> WORK ITEM
Keyword search on "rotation": report each line of the records that contains it.
::: DATA SUPPLIED
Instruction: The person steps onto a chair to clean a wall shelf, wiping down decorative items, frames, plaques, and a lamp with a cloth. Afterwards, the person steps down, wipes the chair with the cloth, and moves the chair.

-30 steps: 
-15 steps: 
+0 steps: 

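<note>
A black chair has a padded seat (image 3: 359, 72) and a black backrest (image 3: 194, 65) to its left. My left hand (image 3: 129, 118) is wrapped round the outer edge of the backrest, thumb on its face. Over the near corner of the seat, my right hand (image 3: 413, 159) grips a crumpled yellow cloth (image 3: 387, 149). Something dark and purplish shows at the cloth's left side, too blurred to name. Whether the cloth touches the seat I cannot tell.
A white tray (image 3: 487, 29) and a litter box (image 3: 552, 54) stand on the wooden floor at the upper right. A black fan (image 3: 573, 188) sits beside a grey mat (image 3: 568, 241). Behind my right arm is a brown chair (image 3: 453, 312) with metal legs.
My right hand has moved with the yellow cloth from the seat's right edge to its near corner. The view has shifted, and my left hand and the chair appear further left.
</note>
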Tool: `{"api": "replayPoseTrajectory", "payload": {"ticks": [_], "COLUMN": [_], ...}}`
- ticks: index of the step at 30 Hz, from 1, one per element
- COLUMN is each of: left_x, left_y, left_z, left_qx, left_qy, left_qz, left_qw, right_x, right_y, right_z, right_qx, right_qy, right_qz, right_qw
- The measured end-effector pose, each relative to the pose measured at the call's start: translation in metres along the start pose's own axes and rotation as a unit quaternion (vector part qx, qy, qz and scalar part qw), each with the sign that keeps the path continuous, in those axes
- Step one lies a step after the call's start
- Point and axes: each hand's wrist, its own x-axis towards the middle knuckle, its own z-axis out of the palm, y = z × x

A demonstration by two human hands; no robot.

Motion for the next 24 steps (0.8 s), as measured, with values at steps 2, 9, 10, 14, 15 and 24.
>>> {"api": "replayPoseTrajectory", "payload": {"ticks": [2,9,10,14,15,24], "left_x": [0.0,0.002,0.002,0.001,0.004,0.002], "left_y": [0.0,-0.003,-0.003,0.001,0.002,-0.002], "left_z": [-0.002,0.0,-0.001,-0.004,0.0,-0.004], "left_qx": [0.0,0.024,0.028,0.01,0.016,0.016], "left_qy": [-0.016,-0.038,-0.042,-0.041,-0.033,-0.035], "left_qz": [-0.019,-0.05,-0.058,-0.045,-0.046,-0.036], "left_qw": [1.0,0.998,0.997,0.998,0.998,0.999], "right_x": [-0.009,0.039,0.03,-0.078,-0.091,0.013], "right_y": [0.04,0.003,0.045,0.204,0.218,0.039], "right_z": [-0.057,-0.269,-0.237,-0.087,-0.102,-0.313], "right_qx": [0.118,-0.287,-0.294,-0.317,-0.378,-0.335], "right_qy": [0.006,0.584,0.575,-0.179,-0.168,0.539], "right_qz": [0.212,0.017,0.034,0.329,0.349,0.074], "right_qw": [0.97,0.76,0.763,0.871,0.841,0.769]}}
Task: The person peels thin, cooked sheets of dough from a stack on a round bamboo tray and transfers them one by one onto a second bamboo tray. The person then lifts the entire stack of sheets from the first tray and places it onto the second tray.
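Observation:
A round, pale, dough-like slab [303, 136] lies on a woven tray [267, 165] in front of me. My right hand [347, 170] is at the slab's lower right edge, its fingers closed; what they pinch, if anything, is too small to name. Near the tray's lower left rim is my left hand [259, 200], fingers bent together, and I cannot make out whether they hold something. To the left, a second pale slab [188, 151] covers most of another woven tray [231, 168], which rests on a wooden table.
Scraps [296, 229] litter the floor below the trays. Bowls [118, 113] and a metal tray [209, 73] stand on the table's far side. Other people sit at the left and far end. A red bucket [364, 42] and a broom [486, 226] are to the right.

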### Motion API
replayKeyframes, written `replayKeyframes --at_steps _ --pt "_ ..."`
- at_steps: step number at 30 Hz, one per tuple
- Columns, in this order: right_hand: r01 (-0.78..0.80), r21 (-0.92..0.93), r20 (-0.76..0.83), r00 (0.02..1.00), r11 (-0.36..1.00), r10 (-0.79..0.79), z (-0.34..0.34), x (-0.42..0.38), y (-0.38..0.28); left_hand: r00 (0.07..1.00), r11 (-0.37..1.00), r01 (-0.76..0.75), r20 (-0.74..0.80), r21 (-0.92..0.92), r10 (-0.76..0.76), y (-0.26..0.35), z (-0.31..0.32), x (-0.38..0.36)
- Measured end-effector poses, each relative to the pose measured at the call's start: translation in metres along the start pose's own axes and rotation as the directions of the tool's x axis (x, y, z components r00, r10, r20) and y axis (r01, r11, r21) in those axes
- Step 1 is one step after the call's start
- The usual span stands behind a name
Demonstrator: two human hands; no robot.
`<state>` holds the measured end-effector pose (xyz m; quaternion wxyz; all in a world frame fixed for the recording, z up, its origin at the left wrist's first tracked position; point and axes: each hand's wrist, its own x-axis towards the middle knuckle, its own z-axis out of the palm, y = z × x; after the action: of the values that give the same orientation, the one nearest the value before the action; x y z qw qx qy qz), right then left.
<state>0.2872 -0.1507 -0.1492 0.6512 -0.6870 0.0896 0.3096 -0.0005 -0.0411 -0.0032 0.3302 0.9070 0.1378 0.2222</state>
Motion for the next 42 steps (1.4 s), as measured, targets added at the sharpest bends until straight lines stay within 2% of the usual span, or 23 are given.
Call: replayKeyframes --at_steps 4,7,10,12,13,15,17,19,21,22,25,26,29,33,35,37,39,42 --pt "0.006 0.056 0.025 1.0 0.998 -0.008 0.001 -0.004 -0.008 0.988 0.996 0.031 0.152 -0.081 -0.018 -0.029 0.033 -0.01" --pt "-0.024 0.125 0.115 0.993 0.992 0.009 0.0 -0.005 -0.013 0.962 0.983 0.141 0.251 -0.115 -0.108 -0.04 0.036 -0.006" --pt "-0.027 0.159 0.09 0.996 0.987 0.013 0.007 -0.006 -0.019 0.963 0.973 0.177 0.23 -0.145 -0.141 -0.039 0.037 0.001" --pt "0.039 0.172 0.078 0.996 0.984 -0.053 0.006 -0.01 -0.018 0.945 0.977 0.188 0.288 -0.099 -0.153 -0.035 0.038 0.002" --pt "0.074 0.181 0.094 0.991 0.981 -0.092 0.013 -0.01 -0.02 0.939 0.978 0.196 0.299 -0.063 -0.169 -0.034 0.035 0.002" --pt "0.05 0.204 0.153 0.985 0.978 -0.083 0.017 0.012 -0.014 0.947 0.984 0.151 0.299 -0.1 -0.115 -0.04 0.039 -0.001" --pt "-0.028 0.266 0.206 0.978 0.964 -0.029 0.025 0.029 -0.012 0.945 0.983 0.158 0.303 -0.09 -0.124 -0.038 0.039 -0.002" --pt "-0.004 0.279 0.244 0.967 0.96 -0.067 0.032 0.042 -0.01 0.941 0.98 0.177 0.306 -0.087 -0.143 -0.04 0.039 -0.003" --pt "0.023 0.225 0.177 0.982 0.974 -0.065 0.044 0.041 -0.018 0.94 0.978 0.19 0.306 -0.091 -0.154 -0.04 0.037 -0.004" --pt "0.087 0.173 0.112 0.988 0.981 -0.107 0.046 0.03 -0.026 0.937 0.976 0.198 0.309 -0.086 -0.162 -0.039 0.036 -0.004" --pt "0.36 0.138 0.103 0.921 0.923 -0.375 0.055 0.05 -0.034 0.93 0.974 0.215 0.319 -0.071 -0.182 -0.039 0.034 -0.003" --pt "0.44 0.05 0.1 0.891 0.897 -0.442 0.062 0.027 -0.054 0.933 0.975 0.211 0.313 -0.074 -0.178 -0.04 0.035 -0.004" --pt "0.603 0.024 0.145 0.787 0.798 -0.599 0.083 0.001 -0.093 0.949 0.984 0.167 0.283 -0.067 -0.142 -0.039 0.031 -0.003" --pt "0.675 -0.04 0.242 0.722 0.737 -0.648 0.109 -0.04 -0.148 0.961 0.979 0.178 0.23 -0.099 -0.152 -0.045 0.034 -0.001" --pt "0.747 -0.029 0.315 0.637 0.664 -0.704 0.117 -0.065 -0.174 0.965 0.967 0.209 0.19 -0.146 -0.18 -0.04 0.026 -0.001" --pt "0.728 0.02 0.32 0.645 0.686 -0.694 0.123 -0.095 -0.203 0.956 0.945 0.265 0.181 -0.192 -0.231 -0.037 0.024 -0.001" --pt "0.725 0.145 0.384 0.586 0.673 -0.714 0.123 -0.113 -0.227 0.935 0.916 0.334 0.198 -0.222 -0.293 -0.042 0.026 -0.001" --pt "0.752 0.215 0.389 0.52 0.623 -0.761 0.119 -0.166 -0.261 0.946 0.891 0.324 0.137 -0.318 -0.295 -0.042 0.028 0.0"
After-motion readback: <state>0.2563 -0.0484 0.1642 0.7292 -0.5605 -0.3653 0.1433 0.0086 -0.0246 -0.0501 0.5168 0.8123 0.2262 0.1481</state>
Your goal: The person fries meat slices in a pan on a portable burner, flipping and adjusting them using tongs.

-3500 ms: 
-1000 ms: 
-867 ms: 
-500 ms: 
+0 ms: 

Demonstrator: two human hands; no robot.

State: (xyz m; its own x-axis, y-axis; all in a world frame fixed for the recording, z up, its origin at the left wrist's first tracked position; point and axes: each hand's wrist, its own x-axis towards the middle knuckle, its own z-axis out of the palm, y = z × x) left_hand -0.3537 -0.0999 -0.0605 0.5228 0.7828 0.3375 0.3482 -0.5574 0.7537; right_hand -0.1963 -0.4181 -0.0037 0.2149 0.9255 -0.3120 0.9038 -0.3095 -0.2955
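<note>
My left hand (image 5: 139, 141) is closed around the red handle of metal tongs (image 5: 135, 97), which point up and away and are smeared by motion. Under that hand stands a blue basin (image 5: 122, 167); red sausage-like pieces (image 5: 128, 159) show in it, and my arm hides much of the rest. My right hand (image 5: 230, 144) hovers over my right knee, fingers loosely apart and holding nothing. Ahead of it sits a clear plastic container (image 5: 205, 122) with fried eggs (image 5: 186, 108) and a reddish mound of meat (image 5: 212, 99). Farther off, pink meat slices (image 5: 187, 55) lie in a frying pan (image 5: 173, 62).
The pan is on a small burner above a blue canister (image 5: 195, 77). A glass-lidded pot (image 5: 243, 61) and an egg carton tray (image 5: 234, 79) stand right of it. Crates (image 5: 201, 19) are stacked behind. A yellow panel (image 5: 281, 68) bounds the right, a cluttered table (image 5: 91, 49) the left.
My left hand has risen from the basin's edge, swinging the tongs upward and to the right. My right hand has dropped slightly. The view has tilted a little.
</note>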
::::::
> RESPONSE FOR THIS EXERCISE
- The measured end-effector pose, each relative to the pose measured at the call's start: translation in metres along the start pose's own axes and rotation as a unit quaternion (vector part qx, qy, qz and scalar part qw), each with the sign that keeps the path continuous, in those axes
- Measured end-effector poses, each relative to the pose measured at the call's start: translation in metres along the start pose's own axes and rotation as the directions of the tool's x axis (x, y, z components r00, r10, r20) and y axis (r01, r11, r21) in those axes

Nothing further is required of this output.